Influence of preparation conditions on morphology of in-situ synthesized hollow ruthenium-silica composite spheres for hydrolytic dehydrogenation of ammonia borane

Abstract

Hollow ruthenium-silica composite spheres were synthesized from spherical ruthenium-silica composite particles prepared by sol-gel method, followed by in-situ activation in an aqueous sodium borohydride (NaBH4)/ammonia borane (NH3BH3) solutions. Through the preparation of the spherical particles, we investigated influence of promotors (L(+)-arginine and ammonia) on the sol-gel reaction in terms of the morphology of the spherical particle precursors and the hollow spheres. Average particle size of the precursors drastically increased by increasing the amount of L(+)-arginine used, though this also increased the solution pH. Average particle size of the precursors did not significantly increase when concentration of ammonia increased.

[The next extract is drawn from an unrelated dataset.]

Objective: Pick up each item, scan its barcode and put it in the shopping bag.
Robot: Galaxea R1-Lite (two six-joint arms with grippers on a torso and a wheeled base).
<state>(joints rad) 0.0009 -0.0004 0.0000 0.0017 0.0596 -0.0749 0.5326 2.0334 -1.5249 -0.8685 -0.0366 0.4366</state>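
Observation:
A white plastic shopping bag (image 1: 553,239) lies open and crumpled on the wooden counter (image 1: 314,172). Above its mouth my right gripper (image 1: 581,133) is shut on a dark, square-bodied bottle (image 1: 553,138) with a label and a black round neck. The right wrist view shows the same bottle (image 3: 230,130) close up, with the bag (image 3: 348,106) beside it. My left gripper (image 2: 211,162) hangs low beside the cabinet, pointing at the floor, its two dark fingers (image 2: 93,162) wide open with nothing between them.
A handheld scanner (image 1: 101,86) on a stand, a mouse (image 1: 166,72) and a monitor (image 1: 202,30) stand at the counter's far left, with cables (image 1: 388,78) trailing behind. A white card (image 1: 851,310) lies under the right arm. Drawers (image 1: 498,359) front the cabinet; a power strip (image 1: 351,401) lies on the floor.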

These results indicate that L(+)-arginine promotes particle growth more effectively than ammonia. The spherical particles prepared with L(+)-arginine shows a higher hydrogen evolution rate and a higher quantity of evolved hydrogen from the aqueous NaBH4/NH3BH3 solution than the spherical particles prepared with ammonia. The spherical particles resulting from in-situ synthesis with sizes ranging from 100 to 950 nm possess hollow voids. UV-Vis spectra of the in-situ synthesized samples indicated that the activity depends on the reducibility of the active ruthenium species. The ruthenium species included in the sample prepared using L(+)-arginine was more metallic than that included in the sample prepared using ammonia.